Effect of synaptic transmission blockade on morphine action in the guinea-pig myenteric plexus.

Morphine, which inhibits release of acetylcholine from neurons in the myenteric plexus, also inhibits the spontaneous electrical activity of some myenteric neurons. To determine whether morphine acts at a site presynaptic to these neurons, we investigated this morphine effect under conditions of synaptic transmission blockade. Synaptically driven action potentials evoked by point stimulation were recorded extracellularly, and it was shown that all synaptic responses were eliminated or greatly reduced in Ca-free, high-Mg Ringer's with ethylenebis [(oxyethylenenitrilo)]-tetraacetic acid (EGTA), suggesting that synaptic transmission was blocked. Under these conditions, the ability of morphine to inhibit spontaneous electrical activity was virtually unimpaired.
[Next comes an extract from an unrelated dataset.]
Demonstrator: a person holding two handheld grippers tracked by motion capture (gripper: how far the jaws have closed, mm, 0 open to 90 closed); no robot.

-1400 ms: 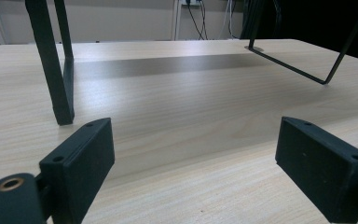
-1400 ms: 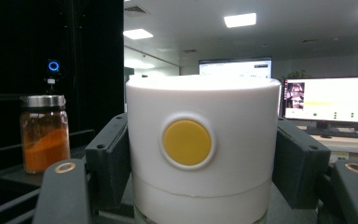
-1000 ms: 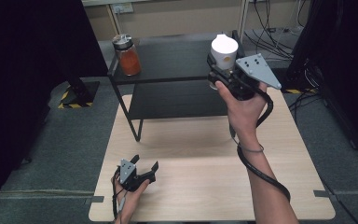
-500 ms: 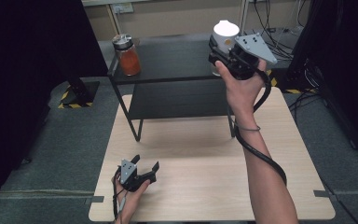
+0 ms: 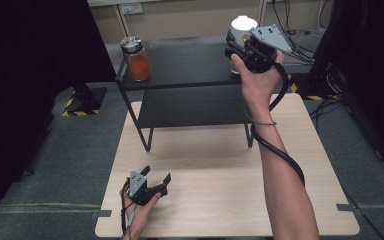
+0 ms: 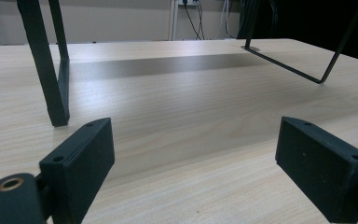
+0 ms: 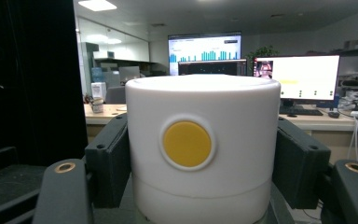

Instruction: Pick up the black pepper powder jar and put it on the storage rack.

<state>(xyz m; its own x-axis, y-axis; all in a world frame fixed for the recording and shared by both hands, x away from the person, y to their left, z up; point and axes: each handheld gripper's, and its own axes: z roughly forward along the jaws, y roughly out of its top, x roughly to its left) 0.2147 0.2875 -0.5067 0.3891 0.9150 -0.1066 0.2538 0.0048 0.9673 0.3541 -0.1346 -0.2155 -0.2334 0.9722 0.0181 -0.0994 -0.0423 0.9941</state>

Assuming a single locus of narcotic action in the myenteric plexus, it is unlikely, therefore, that the primary action of opiates is to stimulate release of an inhibitory transmitter, to prevent release of an excitatory transmitter or to block the postsynaptic receptor for an excitatory transmitter. Rather, opiates may raise the membrane threshold of a class of neurons. Electric field stimulation activates myenteric neurons, resulting in a morphine-sensitive release of acetylcholine and a contraction of the longitudinal muscle. The ability of field stimulation to induce contractions and of morphine to inhibit these contractions, was virtually unchanged when the only two known excitatory inputs to the cholinergic motor neuron were eliminated by receptor blockade. These observations, taken together, suggest that opiates act directly on the cholinergic motor neuron of the myenteric plexus.